Now that your organization is increasingly at-risk for the patients you see, it’s more important than ever to do everything you can to help them take care of their health after they leave your hospital. But how? We all know some patients are very unlikely to do the right things – like take their medicine correctly, watch what they eat, complete their follow-up visits and stop smoking. While these people can be tough to reach and even tougher to persuade, don’t give up on them. Here are some ways you can use the power of good communication to increase their engagement, improve outcomes, protect your bottom-line and position your organization as a resource for good health:
Don’t preach. Propel – with the power of the payoff.
Studies show most people already know what they should do for better health. They’re just not motivated to do it. Therefore, there’s very little point just giving them long lists of things to do. Instead, help them understand how doing the right things can help them live their best life now, whatever that means to them at the moment. Avoid scare tactics. They don’t work. Instead, promote healthy choices as ways to help them get what they want out of life. The ability to continue living independently is a big motivator for many people, for example. Staying out of the hospital is another. Focusing on these potential payoffs can propel people to action.
Don’t intimidate. Inspire – with simple, actionable tools.
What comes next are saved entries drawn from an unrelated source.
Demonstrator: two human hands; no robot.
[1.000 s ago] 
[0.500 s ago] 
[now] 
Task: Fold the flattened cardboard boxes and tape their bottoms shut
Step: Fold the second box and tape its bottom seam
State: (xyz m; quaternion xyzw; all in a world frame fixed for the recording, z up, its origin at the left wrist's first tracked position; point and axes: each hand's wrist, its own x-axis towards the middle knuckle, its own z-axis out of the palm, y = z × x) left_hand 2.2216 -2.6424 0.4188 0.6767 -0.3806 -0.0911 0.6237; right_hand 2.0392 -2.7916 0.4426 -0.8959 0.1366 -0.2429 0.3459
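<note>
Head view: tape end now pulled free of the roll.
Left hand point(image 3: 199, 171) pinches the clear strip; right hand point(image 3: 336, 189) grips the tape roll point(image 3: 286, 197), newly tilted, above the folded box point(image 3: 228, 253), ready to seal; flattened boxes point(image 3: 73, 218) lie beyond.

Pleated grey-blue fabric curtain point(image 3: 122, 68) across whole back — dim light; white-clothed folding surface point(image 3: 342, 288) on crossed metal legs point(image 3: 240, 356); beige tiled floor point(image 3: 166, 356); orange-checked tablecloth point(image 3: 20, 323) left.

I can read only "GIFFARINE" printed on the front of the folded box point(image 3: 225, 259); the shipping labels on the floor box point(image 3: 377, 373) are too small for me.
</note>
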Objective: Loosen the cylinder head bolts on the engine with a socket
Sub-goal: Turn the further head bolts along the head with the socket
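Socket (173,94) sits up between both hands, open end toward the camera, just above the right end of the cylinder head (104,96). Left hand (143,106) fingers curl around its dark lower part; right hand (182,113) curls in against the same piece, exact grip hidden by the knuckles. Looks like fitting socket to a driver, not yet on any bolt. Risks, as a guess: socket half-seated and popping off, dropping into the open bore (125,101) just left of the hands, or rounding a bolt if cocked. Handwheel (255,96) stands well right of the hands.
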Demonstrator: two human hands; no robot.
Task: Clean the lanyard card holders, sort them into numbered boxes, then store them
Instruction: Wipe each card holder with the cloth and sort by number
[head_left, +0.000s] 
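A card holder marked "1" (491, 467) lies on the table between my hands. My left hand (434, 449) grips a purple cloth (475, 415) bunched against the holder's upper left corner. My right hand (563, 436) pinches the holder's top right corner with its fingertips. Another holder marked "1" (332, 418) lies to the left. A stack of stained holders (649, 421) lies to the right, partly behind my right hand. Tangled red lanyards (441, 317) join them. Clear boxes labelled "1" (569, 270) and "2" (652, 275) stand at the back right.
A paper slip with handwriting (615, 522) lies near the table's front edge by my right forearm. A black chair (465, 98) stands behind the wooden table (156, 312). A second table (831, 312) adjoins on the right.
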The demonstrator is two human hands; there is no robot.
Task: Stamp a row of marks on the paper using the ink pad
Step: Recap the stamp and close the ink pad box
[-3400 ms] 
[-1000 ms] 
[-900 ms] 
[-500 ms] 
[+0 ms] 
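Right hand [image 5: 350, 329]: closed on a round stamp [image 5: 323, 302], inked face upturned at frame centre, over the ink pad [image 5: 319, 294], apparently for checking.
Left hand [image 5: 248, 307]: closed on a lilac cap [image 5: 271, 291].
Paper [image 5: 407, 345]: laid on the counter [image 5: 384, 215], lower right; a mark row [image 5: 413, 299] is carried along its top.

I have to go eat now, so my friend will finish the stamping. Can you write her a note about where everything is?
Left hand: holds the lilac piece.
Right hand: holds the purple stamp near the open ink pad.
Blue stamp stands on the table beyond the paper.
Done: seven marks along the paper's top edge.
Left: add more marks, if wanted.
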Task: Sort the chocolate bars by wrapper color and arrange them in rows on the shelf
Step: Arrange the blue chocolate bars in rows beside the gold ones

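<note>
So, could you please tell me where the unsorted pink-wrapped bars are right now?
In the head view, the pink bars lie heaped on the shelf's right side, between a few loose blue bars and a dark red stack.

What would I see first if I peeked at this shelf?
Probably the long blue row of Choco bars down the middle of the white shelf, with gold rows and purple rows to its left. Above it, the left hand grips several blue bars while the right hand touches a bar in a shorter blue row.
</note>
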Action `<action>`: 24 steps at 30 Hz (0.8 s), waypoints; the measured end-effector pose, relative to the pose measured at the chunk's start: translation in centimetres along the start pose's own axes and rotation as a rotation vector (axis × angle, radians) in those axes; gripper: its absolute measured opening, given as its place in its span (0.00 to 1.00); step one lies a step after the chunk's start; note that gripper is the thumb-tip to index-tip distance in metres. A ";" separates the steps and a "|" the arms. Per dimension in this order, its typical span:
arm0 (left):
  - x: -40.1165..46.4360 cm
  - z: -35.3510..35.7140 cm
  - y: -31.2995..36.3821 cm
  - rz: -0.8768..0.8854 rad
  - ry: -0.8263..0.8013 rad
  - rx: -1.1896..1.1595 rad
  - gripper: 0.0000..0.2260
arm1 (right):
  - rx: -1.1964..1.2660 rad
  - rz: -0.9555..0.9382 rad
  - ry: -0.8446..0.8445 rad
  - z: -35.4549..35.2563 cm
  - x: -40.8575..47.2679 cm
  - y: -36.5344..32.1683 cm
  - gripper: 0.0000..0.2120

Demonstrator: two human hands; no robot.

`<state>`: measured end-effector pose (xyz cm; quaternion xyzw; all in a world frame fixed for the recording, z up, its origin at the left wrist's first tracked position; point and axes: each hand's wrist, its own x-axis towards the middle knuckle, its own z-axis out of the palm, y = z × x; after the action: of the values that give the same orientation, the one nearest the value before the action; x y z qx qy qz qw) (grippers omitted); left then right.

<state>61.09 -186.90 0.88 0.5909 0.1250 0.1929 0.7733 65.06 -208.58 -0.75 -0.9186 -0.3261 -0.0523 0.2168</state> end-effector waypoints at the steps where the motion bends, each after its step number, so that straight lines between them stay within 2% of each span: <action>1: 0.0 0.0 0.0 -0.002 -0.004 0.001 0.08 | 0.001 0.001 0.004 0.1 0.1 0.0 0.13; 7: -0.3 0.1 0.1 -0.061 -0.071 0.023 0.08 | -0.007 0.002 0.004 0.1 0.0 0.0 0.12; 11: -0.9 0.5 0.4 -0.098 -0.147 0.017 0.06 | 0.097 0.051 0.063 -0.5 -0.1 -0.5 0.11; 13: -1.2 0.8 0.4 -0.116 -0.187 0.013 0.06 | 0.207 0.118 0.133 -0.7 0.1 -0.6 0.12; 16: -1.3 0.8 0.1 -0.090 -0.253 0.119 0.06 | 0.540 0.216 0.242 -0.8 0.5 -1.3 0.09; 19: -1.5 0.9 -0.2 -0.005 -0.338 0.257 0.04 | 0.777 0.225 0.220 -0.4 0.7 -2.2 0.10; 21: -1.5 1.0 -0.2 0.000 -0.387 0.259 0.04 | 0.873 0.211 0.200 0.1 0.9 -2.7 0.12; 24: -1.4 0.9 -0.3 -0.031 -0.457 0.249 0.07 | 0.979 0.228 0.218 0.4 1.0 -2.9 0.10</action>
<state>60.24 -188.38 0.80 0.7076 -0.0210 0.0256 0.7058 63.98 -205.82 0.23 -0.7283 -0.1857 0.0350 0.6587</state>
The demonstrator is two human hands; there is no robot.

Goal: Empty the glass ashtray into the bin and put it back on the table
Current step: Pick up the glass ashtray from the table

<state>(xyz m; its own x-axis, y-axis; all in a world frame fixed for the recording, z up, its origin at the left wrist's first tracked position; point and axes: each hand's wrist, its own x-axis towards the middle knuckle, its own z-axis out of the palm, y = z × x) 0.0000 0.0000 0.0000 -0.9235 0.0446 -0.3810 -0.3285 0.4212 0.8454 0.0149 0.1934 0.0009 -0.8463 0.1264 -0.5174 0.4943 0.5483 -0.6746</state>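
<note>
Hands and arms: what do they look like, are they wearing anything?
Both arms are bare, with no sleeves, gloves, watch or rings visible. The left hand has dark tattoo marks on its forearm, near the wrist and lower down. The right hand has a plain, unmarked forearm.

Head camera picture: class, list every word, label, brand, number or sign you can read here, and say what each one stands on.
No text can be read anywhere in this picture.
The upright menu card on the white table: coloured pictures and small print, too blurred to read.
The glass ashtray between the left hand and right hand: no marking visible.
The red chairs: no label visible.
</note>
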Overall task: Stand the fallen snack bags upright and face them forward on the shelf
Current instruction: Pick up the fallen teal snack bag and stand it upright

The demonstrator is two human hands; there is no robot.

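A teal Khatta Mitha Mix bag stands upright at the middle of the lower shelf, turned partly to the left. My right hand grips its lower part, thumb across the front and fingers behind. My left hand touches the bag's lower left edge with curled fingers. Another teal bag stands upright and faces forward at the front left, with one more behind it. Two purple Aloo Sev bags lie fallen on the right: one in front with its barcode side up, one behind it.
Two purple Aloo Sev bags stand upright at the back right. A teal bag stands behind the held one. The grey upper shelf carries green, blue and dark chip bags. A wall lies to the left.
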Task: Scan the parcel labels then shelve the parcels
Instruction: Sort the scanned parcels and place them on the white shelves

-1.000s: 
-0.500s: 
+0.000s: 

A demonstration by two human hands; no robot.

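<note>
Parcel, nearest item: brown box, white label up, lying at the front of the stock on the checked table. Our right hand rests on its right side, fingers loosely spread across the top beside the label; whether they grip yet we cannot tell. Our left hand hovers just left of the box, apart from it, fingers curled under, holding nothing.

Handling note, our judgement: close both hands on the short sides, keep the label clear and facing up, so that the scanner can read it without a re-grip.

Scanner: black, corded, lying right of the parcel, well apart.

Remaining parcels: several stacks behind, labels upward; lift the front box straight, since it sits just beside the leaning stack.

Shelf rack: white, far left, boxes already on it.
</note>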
Many people think staying healthy is a lot of work and no fun. Asking them to use a complicated booklet, reams of checklists or an intimidating website or app to keep track of their health activities just reinforces that attitude. Chances are, most of the stuff you give a patient at discharge ends up in a pile on the kitchen counter – and then in the trash. To improve the chances they’ll get used, evaluate all of your materials for clarity, health literacy and ease-of-use. Simplify. Simplify. Simplify. Then, simplify some more. Create specific, actionable tools for the most common situations. Then, enable your staff to choose only those that are most important for each patient at discharge. Giving people less clutter will increase the chance they’ll actually use what you do give them.
Don’t assume. Assist – with connections to needed resources.
Telling a patient who has just been diagnosed with diabetes to stop eating fast food is pointless if that’s the only food easily available to them. Likewise, no amount of encouragement will get them to complete follow-up visits with their doctor if they don’t have a way to get there. Sadly, many people suffer ill health because they lack access to predictable transportation, affordable nutrition and safe exercise options. You can help them overcome these challenges by putting them in touch with appropriate services in your community. Don’t assume they know what help is available or how to access it, and don’t bury them in a pile of brochures from different agencies. Instead, create a simple one-sheet list of names, numbers and web addresses for the agencies and organizations they need. Remember to include their health insurance company if they have one – and the YMCA if there’s one in the area. Both often offer free or low-cost solutions. Then, make sure someone clearly explains to patients how to use the resources available.
Using the power of good communication in these ways will increase the chance your patients will do the things that lead to better health after discharge. That’s good for patients and good for your bottom line. It will also position your organization as a partner in good health for the people you serve.
Want to know more? Wax has been helping hospitals and health plans improve outcomes for their patients for more than 25 years. Call (305) 350-5700 or visit waxcom.com today to learn how they can help you.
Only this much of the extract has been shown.